British Columbia

B.C. Ferries passengers stuck after ship loses steering ahead of busy long weekend

A number of B.C. Ferries sailings have been cancelled after a ship travelling between the Lower Mainland and Vancouver Island lost the ability to steer late Wednesday, leaving hundreds of people stranded on board for hours.

Sailings cancelled, Queen of Oak Bay out of commission after steering failure en route to Nanaimo

A tugboat is seen helping the Queen of Oak Bay after the B.C. Ferries vessel suffered a mechanical issue in the Strait of Georgia on Wednesday. (Sonya Hartwig/CBC)

A number of B.C. Ferries sailings have been cancelled after a ship travelling between the Lower Mainland and Vancouver Island lost the ability to steer late Wednesday, leaving hundreds of people stranded on board for hours.

The Queen of Oak Bay, which had been travelling from Horseshoe Bay to Departure Bay, suffered a failure of its hydraulic steering pump during the 8:05 p.m. sailing.
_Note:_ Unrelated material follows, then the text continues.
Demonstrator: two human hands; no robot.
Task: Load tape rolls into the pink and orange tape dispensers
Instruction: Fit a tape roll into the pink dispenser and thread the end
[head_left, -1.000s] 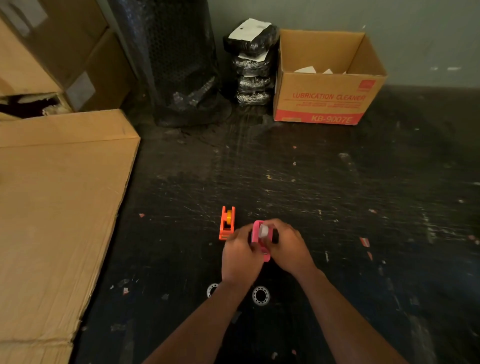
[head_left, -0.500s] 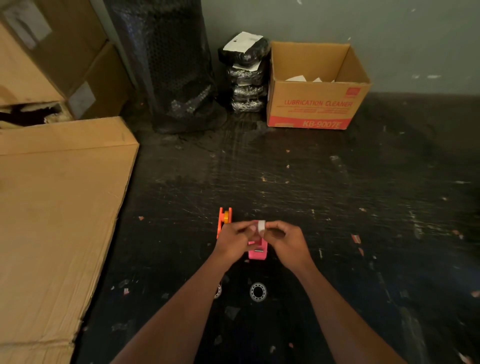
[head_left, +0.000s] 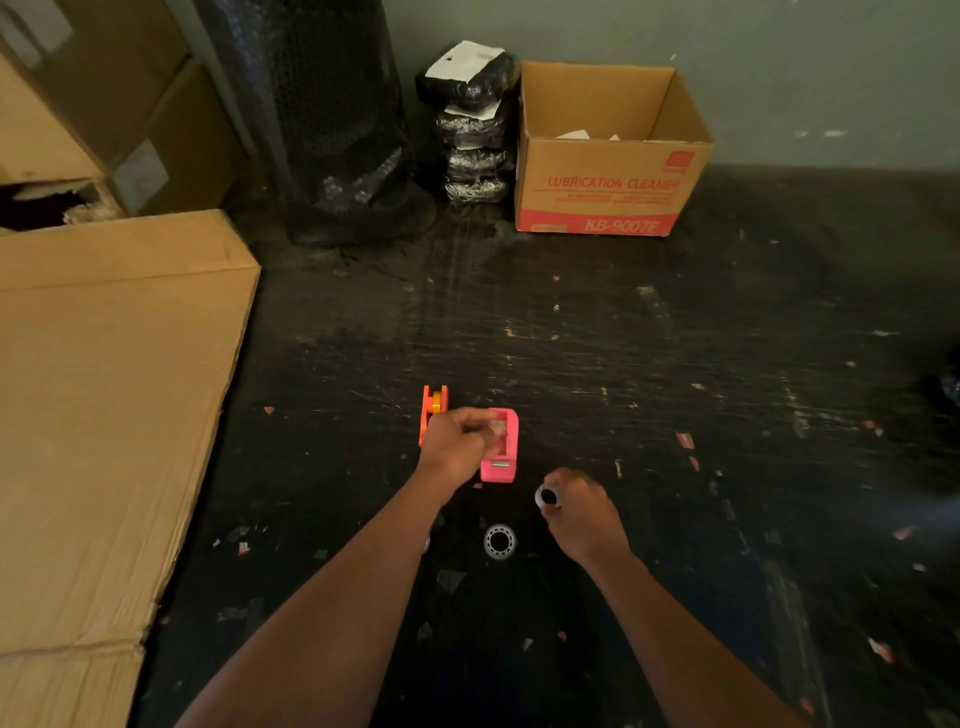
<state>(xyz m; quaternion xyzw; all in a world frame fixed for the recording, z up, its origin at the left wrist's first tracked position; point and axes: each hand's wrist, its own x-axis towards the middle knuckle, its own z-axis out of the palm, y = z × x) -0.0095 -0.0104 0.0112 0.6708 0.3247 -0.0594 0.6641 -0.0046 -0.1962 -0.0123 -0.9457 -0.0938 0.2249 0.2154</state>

An announcement came over the intercom informing passengers they would be delayed just a few minutes away from Nanaimo, passengers said.
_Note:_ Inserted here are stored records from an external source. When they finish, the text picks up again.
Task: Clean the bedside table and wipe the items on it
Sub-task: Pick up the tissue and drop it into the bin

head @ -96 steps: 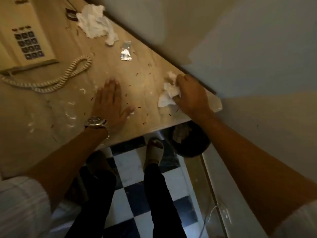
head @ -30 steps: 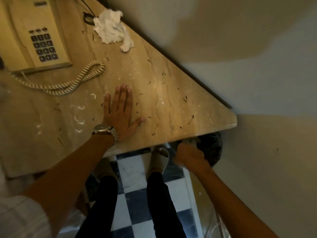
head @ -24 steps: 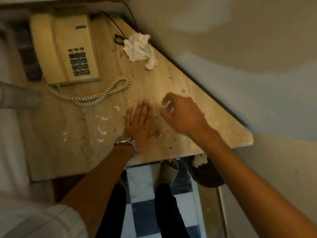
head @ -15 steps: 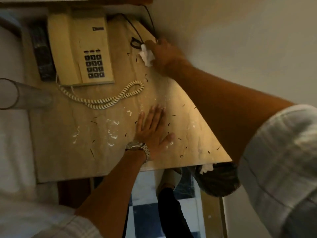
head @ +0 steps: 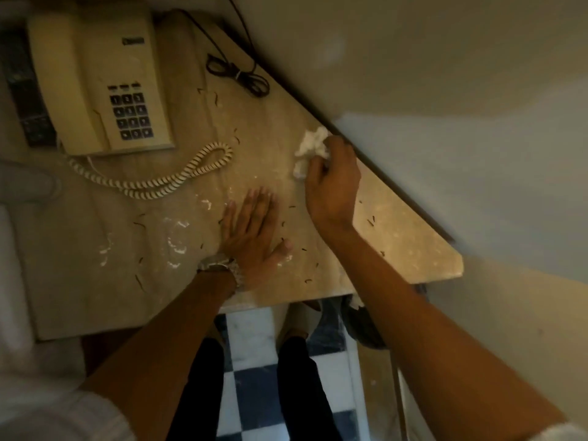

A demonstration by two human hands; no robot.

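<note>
Crumpled tissue [head: 310, 148] gripped by curled right hand [head: 332, 186], apparently to sweep debris [head: 370, 221]; left hand [head: 251, 230] laid flat, empty, bracing on bedside table [head: 407, 249]

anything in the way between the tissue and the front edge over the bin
Nothing solid. The right hand grips the tissue by the wall; from there to the table edge above the bin lie only small dark scraps. The left hand rests flat beside that path.
</note>
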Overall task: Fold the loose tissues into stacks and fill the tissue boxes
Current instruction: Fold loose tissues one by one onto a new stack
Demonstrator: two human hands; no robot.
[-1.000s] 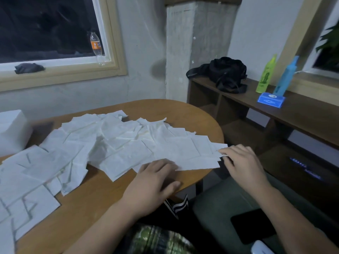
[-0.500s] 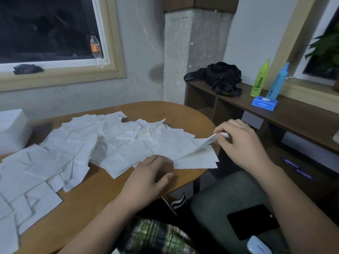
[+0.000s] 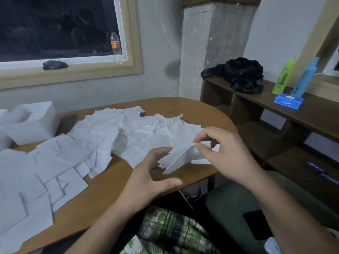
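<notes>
Head view: a round wooden table (image 3: 110, 189) fills the lower left, from 6 to 10 o'clock. A wide spread of loose tissues (image 3: 128, 132) covers its top, overlapping from the 8 o'clock edge up to the centre. A dark wooden shelf (image 3: 321, 114) runs along the wall at 3 o'clock. An open white tissue box (image 3: 34, 129) stands at the table's 9 o'clock side, touching the spread.

The right hand (image 3: 229, 154), just right of centre, pinches one lifted tissue (image 3: 177, 158) between thumb and fingertips, holding it above the table's near edge. The left hand (image 3: 150, 176), at 6 o'clock of that tissue, is spread with fingers loosely bent and holds nothing; whether its fingertips touch the sheet I cannot tell.

A black bag (image 3: 242, 74) lies on the shelf at 2 o'clock.
</notes>
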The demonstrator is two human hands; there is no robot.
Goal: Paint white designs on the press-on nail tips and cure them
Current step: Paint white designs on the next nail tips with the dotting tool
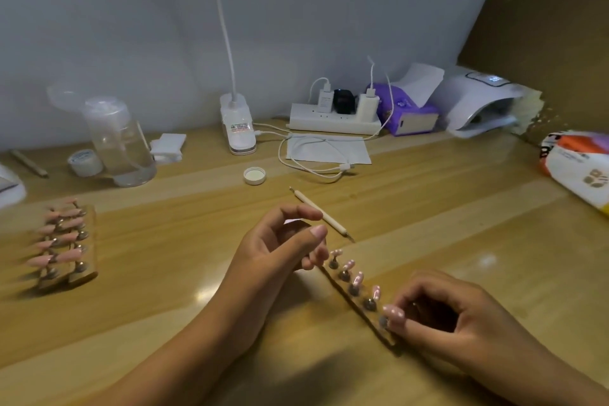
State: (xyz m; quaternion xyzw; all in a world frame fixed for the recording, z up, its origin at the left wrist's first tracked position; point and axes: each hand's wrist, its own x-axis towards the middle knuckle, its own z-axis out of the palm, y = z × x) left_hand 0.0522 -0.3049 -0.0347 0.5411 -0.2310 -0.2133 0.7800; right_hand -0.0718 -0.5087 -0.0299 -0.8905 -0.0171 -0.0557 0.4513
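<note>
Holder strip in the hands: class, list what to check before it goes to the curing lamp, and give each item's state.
1. Right hand pinches the holder strip at its near end: ok.
2. Left hand grips its far end: cannot tell; fingertips touch it.
3. Dotting tool lies on the table, out of hand: ok.
4. White designs finished on all nail tips: cannot tell, blurred.
5. Curing lamp switched on: cannot tell.
</note>
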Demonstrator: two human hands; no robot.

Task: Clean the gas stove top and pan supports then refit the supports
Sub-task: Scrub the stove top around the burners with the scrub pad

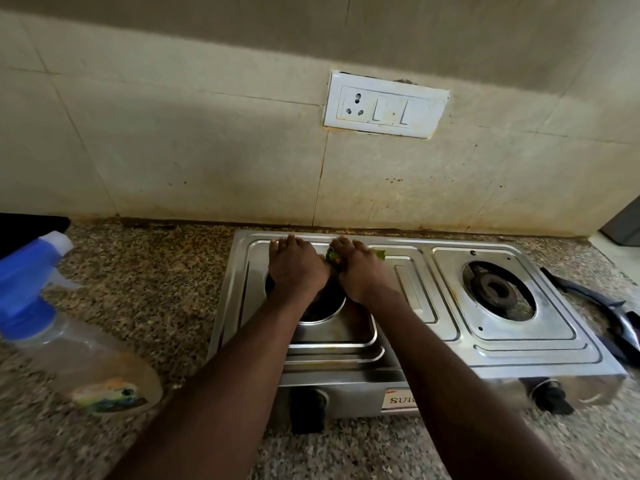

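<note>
You're pressing your left hand flat, fingers spread, on the gas stove top at centre frame, while your right hand is gripping a green scrubber beside it. Pan supports are lying at the right edge.

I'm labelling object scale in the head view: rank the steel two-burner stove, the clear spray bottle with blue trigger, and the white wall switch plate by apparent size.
1. Steel two-burner stove
2. Clear spray bottle with blue trigger, inflated by nearness to the camera
3. White wall switch plate, farther away
</note>
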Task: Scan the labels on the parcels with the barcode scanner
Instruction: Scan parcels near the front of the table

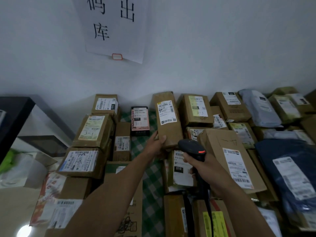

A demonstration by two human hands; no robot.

"It ended up being about 2½ extra hours," said Glenn Alderson, who lives in Vancouver and travels to the Island to see his father.
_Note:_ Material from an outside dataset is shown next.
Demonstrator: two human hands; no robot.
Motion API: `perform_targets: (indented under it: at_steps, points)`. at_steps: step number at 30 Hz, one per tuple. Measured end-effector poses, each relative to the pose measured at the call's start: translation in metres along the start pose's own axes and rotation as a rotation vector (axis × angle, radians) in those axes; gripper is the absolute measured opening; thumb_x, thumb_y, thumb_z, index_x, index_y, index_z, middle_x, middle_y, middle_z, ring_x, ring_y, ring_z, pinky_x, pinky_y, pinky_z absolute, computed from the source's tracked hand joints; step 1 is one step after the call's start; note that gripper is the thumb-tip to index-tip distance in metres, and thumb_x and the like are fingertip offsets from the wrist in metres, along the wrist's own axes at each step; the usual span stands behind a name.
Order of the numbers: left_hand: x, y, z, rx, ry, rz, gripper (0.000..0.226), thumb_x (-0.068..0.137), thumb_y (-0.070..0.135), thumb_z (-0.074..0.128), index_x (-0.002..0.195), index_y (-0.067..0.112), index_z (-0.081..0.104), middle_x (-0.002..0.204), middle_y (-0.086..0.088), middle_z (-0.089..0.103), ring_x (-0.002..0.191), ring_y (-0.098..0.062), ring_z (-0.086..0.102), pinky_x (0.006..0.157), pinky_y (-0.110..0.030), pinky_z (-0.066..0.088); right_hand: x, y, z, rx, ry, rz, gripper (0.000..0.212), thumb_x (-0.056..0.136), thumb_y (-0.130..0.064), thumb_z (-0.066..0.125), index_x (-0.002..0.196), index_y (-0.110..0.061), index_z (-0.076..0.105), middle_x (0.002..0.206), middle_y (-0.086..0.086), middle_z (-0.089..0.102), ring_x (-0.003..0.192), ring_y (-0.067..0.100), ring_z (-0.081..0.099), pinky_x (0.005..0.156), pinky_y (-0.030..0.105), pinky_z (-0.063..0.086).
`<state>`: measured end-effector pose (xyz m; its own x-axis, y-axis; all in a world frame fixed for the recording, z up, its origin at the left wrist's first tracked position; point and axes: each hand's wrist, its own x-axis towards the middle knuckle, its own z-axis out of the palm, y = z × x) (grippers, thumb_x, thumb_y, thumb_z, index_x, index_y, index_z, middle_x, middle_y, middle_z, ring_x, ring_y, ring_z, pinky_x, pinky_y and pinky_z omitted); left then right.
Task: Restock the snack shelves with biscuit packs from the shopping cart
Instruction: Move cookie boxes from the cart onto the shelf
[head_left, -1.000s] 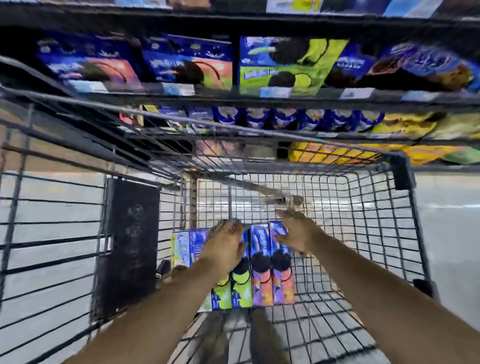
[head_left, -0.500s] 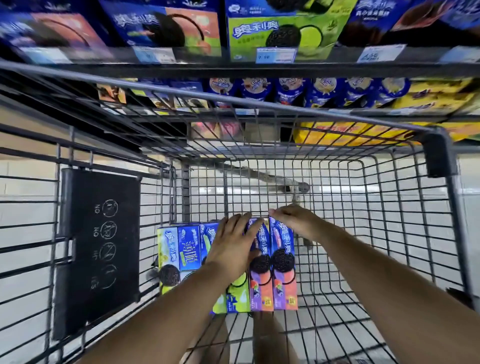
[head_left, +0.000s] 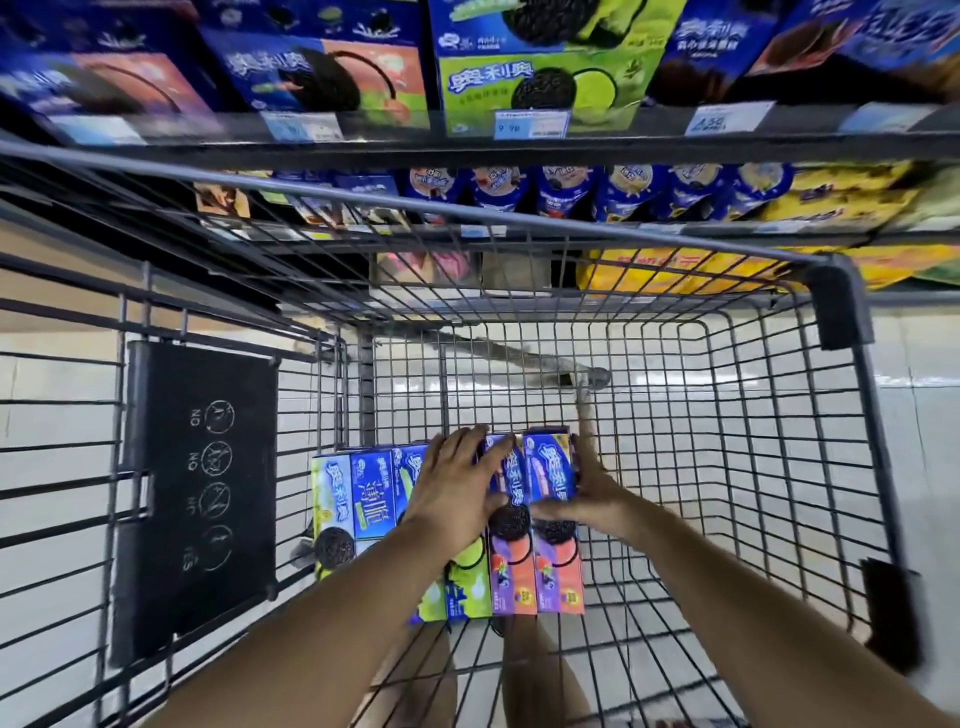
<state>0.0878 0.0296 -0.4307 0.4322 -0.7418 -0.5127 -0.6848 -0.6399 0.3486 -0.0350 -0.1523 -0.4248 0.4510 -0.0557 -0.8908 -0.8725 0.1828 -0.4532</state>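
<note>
A row of biscuit packs (head_left: 371, 493) lies side by side, touching, printed faces up, on the wire floor of the shopping cart (head_left: 727, 467) near its left wall: lime and blue at left, two purple-and-pink at right. The rightmost pack (head_left: 550, 467) sits in the grip of the right hand (head_left: 597, 499); the snack shelves (head_left: 363, 150) beyond carry similar packs

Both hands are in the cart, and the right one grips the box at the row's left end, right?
No. The head view shows the right hand gripping the box at the row's right end; the left hand is in the cart too.
</note>
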Motion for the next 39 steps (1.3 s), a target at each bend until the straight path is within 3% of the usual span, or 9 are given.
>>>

The vessel was stopped in the Strait of Georgia. Tugboats pulled the ship to dock in Nanaimo, B.C., around 1 a.m. — more than three hours after it was supposed to arrive.

Passenger Karen Kuwica, who's been travelling the ferry route for 40 years, said passengers were relatively calm with most people watching shows, sleeping in their cars or sipping on free hot chocolate from the concession. She was on the main car deck when the tugs pulled up.

"Their manoeuvring was really impressive and they had their big flood lights on ... people were talking, it was all positive."

"I knew that we'd be just fine, that the crews would do what they needed to do and they did," she said by phone. "[B.C. Ferries staff] did their best to make people comfortable. They just did their best in an unfortunate situation."

Passengers watch as tugboats help the Queen of Oak Bay into Departure Bay in Nanaimo, B.C., after midnight. (Sonya Hartwig/CBC)

Alderson was also watching as the tugs did their work.

"It was a pretty cool sight to see, but still not an ideal delay," he said. "The boats are old but you don't expect them to have mechanical failure like that."

A statement from B.C. Ferries said 410 people were on board the sailing.

The ship is still not running Thursday, creating delays ahead of what is usually a busy Easter long weekend.

"We are waiting for an update from engineering regarding the status of the Queen of Oak Bay and an update from our operations team regarding contingency plans for the day," B.C. Ferries said in a statement.

The Queen of Coquitlam, a second ship on the route, is still running Thursday.